About this exercise: Could you please transcribe the data exactly, without the pictures?

══ Input data

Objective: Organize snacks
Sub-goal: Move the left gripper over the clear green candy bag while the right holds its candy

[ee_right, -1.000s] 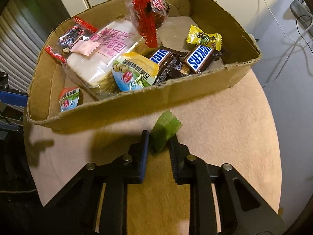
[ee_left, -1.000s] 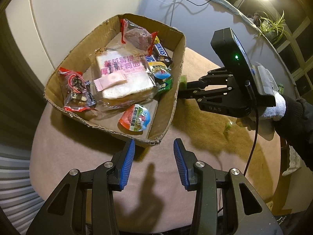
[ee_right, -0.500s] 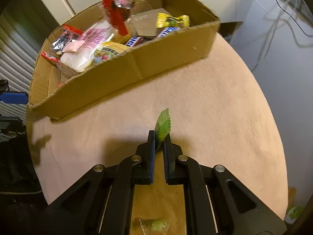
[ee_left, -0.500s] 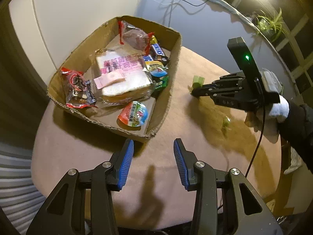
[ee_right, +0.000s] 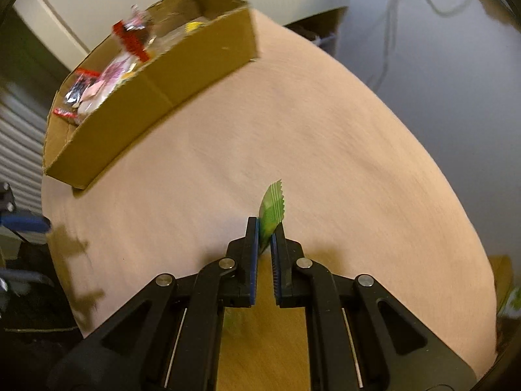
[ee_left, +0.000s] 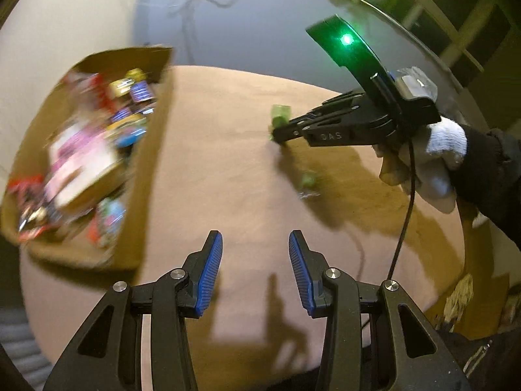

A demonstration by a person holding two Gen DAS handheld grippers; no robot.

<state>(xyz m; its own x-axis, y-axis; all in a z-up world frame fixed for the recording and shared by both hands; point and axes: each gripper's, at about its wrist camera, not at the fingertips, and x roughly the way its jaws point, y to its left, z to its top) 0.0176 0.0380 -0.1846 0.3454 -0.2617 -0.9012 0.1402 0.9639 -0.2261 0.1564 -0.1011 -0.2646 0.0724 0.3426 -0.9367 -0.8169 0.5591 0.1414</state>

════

Your response:
Objective: Organize snacks
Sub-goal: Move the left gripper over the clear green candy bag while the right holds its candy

[ee_right, -1.000s] 
[ee_left, -1.000s] 
[ee_right, -0.500s] 
[ee_left, -0.500s] 
[ee_right, +0.000s] 
[ee_left, +0.000s] 

A demonstration by a person holding two Gen DAS handheld grippers; no robot.

<state>(xyz m; its own x-axis, y-axis; all in a z-up world frame fixed for the recording and shared by both hands; point and axes: each gripper's, at about its wrist camera, not at the fingertips, and x roughly the way its jaws point, y to its left, z to its top) 0.0176 0.0380 -0.1846 0.3454 -0.2617 -0.9012 0.1402 0.9639 -0.2261 0.1564 -0.1011 -0.2646 0.0724 0.3426 -0.9367 -0.8169 0.5591 0.1414</state>

The output is now finished.